« Gueule d’Ange » de Vanessa Filho

4/5


Synopsis

Une jeune femme vit seule avec sa fille de huit ans. Une nuit, après une rencontre en boîte de nuit, la mère décide de partir laissant son enfant livrée à elle-même.

Critique

Premier métrage et pas des moindres pour Vanessa Filho, « Gueule d’Ange » explore dans sa complexité une relation inégale entre une mère et sa fille. Marion Cotillard, Festival de Cannes, une enfant au casting… Un challenge délicat pour la réalisatrice que notre indulgence peut considérée comme réussie.

Malaise ambiant dans les nappes d’un mariage foireux, la situation d’une femme malheureuse se dessine hâtivement entre deux cuves de champagne. Un marasme général s’impose, la jeune blonde décolorée boit, dérape à sa propre cérémonie tandis que sa fille papillonne, s’amuse dans une vaine recherche d’affection maternelle.

Alors qu’un sentiment de compassion émane de notre impuissance d’action, la contemplation du spectacle égocentrique de Marlène finit par attrister et dégoûter. Son look bimbo, ses jupes ultra-courtes et son maquillage forcé, la jeune mère manifeste peu à peu un manque de confiance en elle incommodant.

Lorsqu’au supermarché sa carte bleue ne passe pas, la demoiselle fait semblant de ne pas comprendre dans une exagération publique gênante. A l’inverse, lorsqu’elle se retrouve seule face à Pôle Emploi en tenue sexy, elle pleure de stress au point de rebrousser chemin dans une incapacité de prendre des responsabilités. Assez osé finalement puisque toutes ces situations, ces instants de gênes représentent un attrait visionnaire d’une certaine tranche oubliée de la société.

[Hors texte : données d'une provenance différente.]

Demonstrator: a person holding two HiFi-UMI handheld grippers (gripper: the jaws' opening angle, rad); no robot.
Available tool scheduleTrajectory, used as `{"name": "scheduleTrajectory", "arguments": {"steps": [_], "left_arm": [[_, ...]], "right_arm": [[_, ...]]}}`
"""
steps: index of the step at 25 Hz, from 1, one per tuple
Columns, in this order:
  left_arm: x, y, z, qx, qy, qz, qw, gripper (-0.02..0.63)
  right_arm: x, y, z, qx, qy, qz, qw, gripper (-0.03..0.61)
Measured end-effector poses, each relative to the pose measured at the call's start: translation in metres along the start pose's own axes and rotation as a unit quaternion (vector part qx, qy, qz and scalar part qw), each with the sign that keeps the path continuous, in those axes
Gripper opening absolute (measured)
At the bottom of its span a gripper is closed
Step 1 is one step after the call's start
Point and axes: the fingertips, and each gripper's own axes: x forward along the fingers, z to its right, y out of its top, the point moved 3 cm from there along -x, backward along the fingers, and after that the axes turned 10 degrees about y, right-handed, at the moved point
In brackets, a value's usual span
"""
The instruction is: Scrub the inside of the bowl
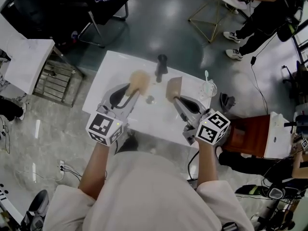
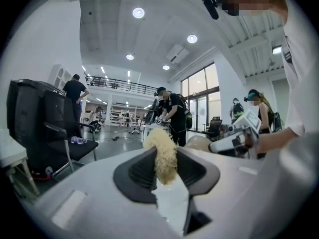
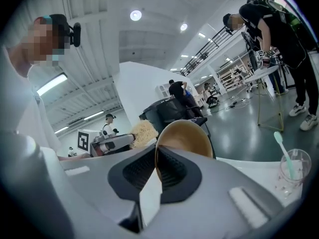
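Observation:
My left gripper (image 1: 132, 91) is shut on a pale, fibrous scrubber (image 1: 139, 79), held up over the white table (image 1: 115, 69). In the left gripper view the scrubber (image 2: 162, 153) stands pinched between the dark pads of that gripper (image 2: 164, 166). My right gripper (image 1: 175, 99) is shut on the rim of a wooden bowl (image 1: 174, 88), lifted and tipped on edge. The right gripper view shows the bowl (image 3: 187, 136) clamped by its rim in the right gripper (image 3: 156, 171), with the scrubber (image 3: 143, 132) a little to its left and apart from it.
A dark upright object (image 1: 161, 66) stands at the table's far side. A clear glass holding a toothbrush (image 1: 208, 86) sits at the right edge. A black chair (image 1: 91, 4), a wire rack (image 1: 53, 78) and a brown stool (image 1: 248, 134) surround the table. People stand at the far right.

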Motion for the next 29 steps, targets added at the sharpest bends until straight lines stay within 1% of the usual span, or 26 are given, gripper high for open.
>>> {"name": "scheduleTrajectory", "arguments": {"steps": [4, 9, 12, 16, 29], "left_arm": [[-0.007, 0.004, 0.001, 0.009, 0.004, -0.002, 0.9999, 0.109], [-0.011, 0.008, 0.002, 0.012, 0.005, -0.007, 0.9999, 0.109], [-0.012, 0.01, 0.003, 0.013, 0.006, -0.005, 0.9999, 0.109], [-0.014, 0.012, 0.005, 0.013, 0.005, -0.005, 0.9999, 0.109], [-0.015, 0.01, 0.006, 0.015, 0.003, -0.01, 0.9998, 0.109]], "right_arm": [[-0.001, 0.007, -0.006, -0.01, -0.024, -0.004, 1.0, 0.02], [-0.001, 0.02, -0.016, -0.046, -0.049, -0.002, 0.998, 0.02], [-0.001, 0.024, -0.018, -0.058, -0.06, -0.002, 0.996, 0.02], [-0.005, 0.024, -0.02, -0.053, -0.069, -0.002, 0.996, 0.019], [-0.006, 0.017, -0.022, -0.052, -0.078, -0.006, 0.996, 0.02]]}}
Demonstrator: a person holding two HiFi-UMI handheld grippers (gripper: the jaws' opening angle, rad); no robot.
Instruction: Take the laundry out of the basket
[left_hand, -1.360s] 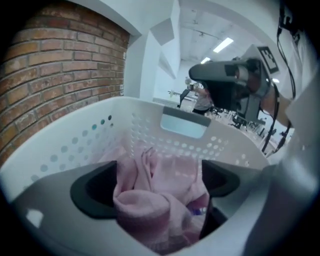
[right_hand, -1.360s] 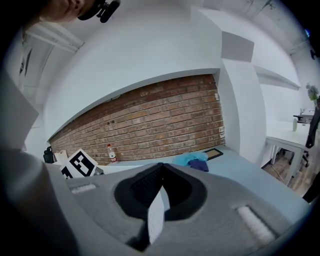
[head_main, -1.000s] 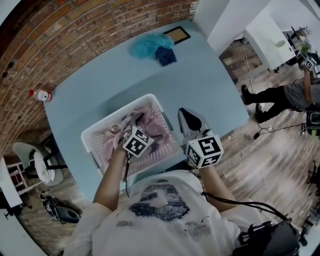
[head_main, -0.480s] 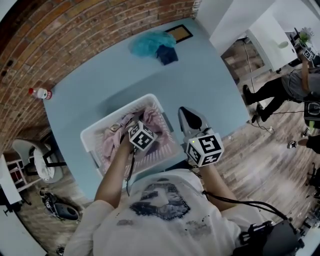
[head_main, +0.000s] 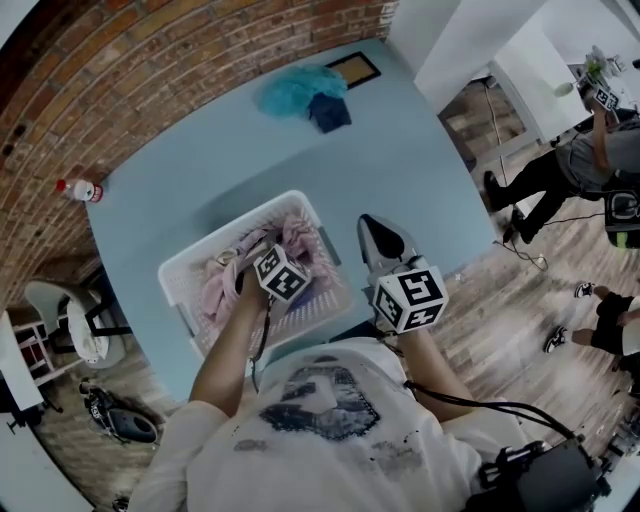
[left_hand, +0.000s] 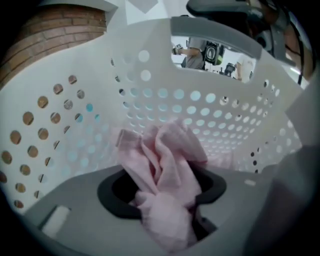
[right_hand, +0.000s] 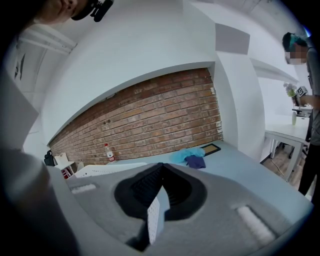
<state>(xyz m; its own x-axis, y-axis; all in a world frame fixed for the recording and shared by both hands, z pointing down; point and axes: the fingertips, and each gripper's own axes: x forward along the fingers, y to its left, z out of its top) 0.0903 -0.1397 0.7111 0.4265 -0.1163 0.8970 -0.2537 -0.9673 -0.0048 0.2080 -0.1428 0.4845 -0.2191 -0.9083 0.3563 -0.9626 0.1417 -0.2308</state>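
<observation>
Grasping is under way: the left gripper (left_hand: 165, 202) is pointing down into the white basket (head_main: 185, 268), its jaws just closing and now pinching the pink garment (left_hand: 167, 165) inside. The right gripper (right_hand: 154, 212) is idling at the basket's three o'clock, jaws together and empty. Next, I'd say, comes lifting the garment clear of the rim.

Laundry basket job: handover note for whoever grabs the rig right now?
Left tongs: down in the white perforated plastic basket, jaws have just been closing and now pinch a crumpled pink cloth.
Right tongs: shut, empty, beside the basket over the light blue table.
Done: a teal cloth and a dark blue cloth lie at the table's far end.
Left: lift the pink cloth out; more pink laundry lies in the basket.
</observation>
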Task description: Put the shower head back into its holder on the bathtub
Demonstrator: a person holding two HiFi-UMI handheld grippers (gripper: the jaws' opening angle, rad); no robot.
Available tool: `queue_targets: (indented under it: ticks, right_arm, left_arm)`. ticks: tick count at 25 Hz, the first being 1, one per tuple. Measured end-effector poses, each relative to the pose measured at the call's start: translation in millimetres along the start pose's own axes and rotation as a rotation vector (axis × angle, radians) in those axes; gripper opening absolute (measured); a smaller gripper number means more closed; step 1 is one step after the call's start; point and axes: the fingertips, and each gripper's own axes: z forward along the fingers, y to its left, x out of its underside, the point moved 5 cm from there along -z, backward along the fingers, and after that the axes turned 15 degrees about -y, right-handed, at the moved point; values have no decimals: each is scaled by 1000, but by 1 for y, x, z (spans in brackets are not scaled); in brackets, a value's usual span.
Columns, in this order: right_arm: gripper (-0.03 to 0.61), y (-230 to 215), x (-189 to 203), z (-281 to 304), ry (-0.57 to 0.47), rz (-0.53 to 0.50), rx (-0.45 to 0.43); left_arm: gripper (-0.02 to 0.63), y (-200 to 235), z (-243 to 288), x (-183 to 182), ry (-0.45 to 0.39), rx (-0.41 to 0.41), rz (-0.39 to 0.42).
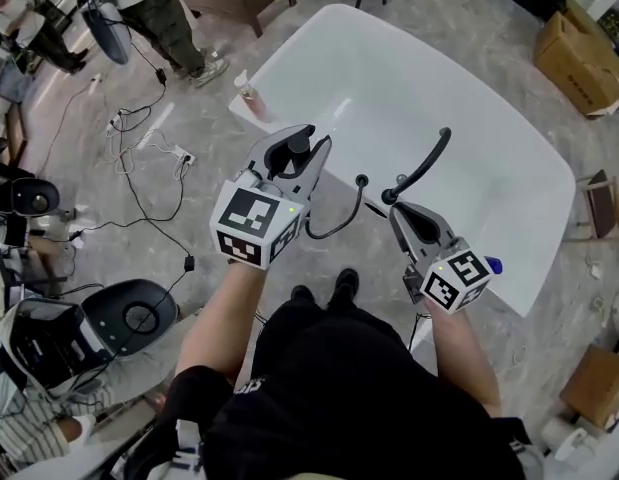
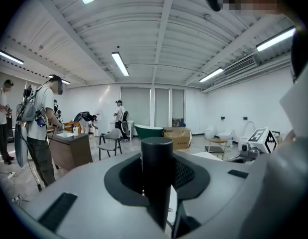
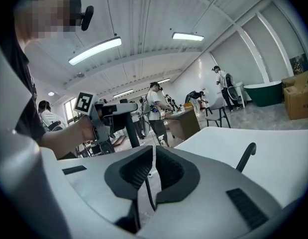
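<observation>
The black shower head (image 1: 298, 148) stands upright between the jaws of my left gripper (image 1: 301, 140), which is shut on its handle (image 2: 156, 168) just in front of the white bathtub's rim (image 1: 289, 78). Its black hose (image 1: 339, 226) sags and curves up to a small fitting on the rim (image 1: 361, 180). My right gripper (image 1: 397, 208) points at the base of a curved black fitting (image 1: 426, 163) on the rim. In the right gripper view the jaws (image 3: 154, 161) stand a thin slit apart with nothing in it. The hose (image 3: 150, 193) hangs below them, and the curved fitting (image 3: 246, 156) rises to their right.
A bottle (image 1: 249, 93) stands on the tub's left corner. Cables (image 1: 139, 158) trail over the floor at left, beside a black-and-white device (image 1: 129, 313). People (image 1: 169, 18) stand at the top left. Cardboard boxes (image 1: 579, 58) lie beyond the tub at right.
</observation>
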Motion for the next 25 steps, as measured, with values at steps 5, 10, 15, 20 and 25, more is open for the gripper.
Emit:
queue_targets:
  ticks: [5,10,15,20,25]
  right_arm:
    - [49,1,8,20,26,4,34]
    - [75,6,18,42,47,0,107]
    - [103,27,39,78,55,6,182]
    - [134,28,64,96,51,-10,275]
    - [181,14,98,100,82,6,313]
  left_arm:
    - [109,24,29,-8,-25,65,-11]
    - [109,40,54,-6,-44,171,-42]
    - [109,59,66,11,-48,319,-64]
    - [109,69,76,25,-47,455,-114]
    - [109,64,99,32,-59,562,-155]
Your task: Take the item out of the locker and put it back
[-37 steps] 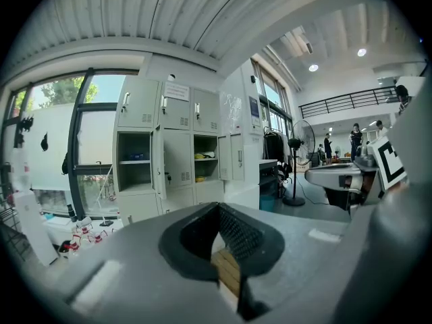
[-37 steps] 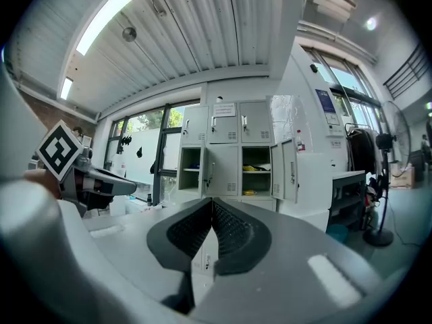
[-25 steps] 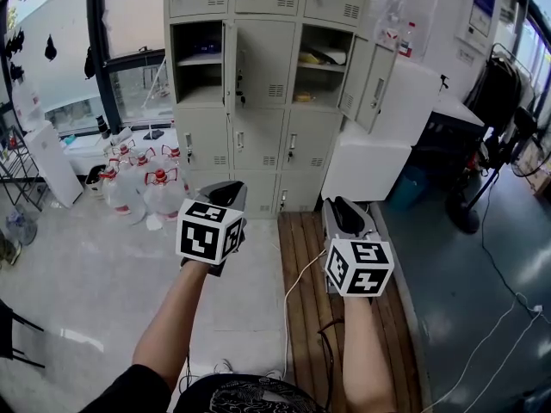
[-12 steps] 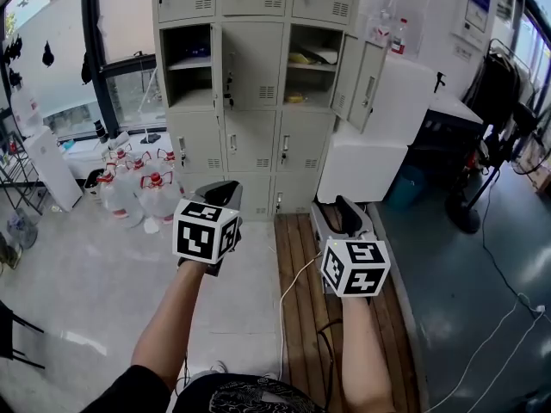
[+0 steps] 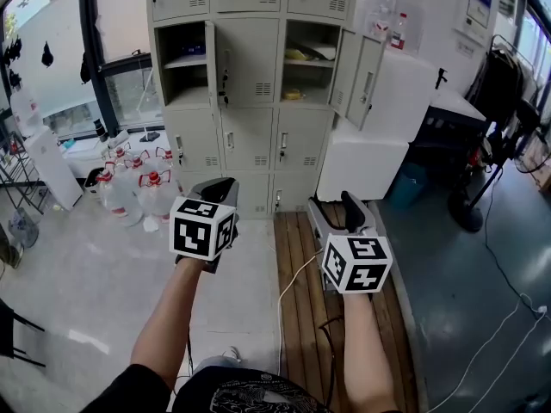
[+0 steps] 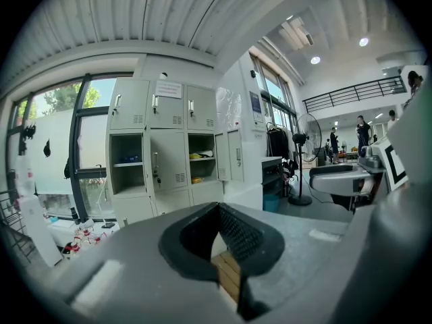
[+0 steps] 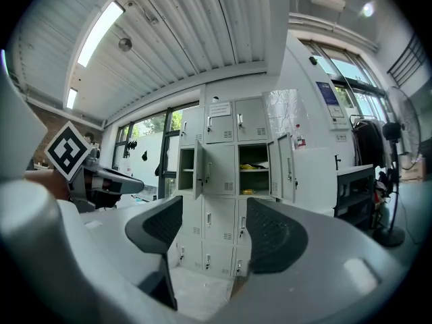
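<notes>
A person stands well back from a bank of pale grey metal lockers [image 5: 250, 63], a gripper held out on each arm. The left tongs [image 6: 217, 209] are closed tip to tip on nothing, with a sliver of brown wooden plank flooring [image 5: 297, 265] showing through the gap behind the tips. From above they are largely hidden behind their black-and-white marker cube [image 5: 203, 228]. The right tongs [image 7: 214, 229] stand parted and empty, framing the lockers' lower doors.

Two compartments in the middle row are open. In the right-hand one a small yellow object [image 5: 294, 95] lies on the lower level, with a paler, flatter thing [image 5: 308, 54] on the shelf above. Both are too small and distant to identify. The left-hand compartment holds something blue [image 5: 195, 50], equally unclear.

Clear plastic water jugs with red caps [image 5: 146, 192] cluster on the floor by the window, left of the lockers. A white cable [image 5: 291, 286] trails across the planks, its lower end lost behind the person's arms.
</notes>
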`<state>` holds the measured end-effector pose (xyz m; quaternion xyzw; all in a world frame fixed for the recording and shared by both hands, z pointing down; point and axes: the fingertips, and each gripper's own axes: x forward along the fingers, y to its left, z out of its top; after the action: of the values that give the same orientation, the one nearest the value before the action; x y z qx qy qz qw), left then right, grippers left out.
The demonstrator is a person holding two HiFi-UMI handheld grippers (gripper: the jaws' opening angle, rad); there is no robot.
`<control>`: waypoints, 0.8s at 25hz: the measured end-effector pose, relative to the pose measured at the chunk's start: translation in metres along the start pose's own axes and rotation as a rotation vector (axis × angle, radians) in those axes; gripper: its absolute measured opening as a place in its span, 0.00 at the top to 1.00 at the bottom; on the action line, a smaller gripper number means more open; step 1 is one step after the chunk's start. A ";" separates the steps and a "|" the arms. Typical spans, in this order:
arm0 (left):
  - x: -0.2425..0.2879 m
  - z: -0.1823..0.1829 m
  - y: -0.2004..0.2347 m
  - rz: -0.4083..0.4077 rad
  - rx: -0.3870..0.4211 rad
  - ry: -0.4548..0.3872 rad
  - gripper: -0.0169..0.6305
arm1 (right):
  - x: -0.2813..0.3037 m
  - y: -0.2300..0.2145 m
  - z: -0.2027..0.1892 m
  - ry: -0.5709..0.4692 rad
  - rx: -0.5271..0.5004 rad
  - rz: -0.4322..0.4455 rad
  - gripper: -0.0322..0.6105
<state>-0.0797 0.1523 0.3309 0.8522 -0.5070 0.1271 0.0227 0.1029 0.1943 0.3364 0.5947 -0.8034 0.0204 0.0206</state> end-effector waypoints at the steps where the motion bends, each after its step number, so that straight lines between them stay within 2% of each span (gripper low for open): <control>1: 0.002 0.000 0.001 0.002 -0.002 -0.002 0.97 | 0.002 -0.002 0.000 0.000 -0.001 0.001 0.46; 11: 0.045 -0.004 0.019 -0.001 -0.018 0.001 0.97 | 0.042 -0.023 -0.011 0.017 -0.008 -0.016 0.40; 20: 0.128 0.001 0.071 -0.032 -0.030 0.001 0.97 | 0.142 -0.037 -0.012 0.046 -0.020 -0.020 0.40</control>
<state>-0.0838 0.0080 0.3543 0.8598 -0.4950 0.1195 0.0377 0.0967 0.0489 0.3571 0.6020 -0.7968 0.0258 0.0452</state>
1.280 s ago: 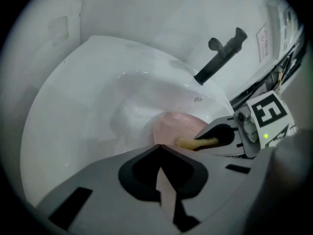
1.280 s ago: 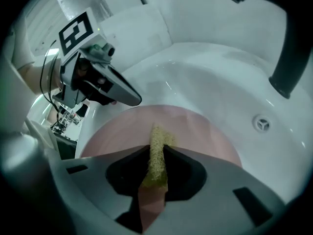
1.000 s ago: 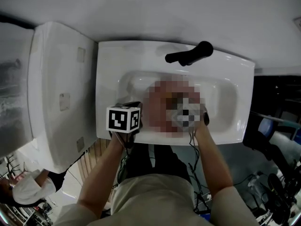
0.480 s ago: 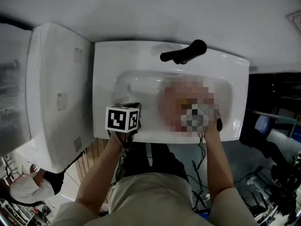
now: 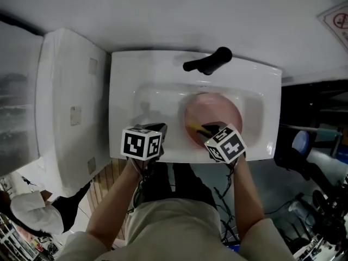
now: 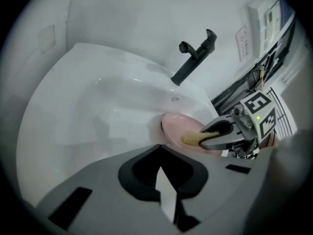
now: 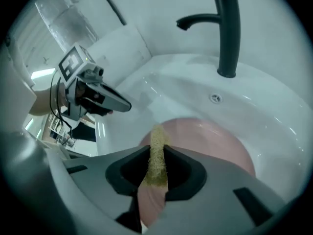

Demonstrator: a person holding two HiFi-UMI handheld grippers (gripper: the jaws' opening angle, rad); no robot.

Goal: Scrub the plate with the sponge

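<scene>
Tilted steeply down into the sink (image 5: 125, 91), the right gripper (image 5: 208, 130) pinches the sponge (image 7: 157, 153) over the plate (image 5: 215, 110) in its basin, perhaps touching it. The left gripper (image 6: 160, 173), closed and empty, hangs at the sink's front rim.

1. A white sink (image 5: 125, 91) stands against the wall.
2. A black faucet (image 5: 209, 61) rises from its back rim, centred.
3. A white fixture (image 5: 65, 107) stands just beside the sink's left edge.
4. A sign (image 5: 337, 20) hangs on the wall at upper right.
</scene>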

Progressivement, c’est au profit de l’effacement de Marlène que sa fille, Elli va devenir la narratrice centrale du métrage. Abandonnée d’un coup d’un seul un soir dans un taxi, « Gueule d’Ange » s’oriente sur le regard d’une enfant perdue et livrée à elle-même. L’absence paraît incompréhensible, la durée intemporelle, sans véritable notion de temps. Quête d’amour, reconnaissance perdue, peut-être un peu longuet pour certains, cette deuxième partie pénètre une philosophie et une psychologie infantile où cette absence de référent progresse dans une colère montante.

Le cadre parental disparaît, l’éducation nécessaire aussi, et cette instabilité constitue inévitablement un renversement des rôles : La maman, plus inconsciente qu’insouciante, s’amuse dans l’écume des télé-réalités et des projecteurs illusoires, tandis qu’Elli, sans repère, se fracasse face à une souffrance d’oubli et une autonomie continuelle.

Telle une évidence, Marion Cotillard prouve une énième fois un jeu d’actrice extrêmement pointilleux. Partant d’un personnage autocentré sans limites jusqu’à un modelage physique impressionnant, l’actrice se travestit en une cagole des télé-réalités plus vrai que nature. Bien que le film ne puisse pas plaire à tous, son jeu d’actrice demeure incontestable.

Bilan
La romance d’une maman démoniaque et de sa gueule d’ange dans un portrait familial à double facette.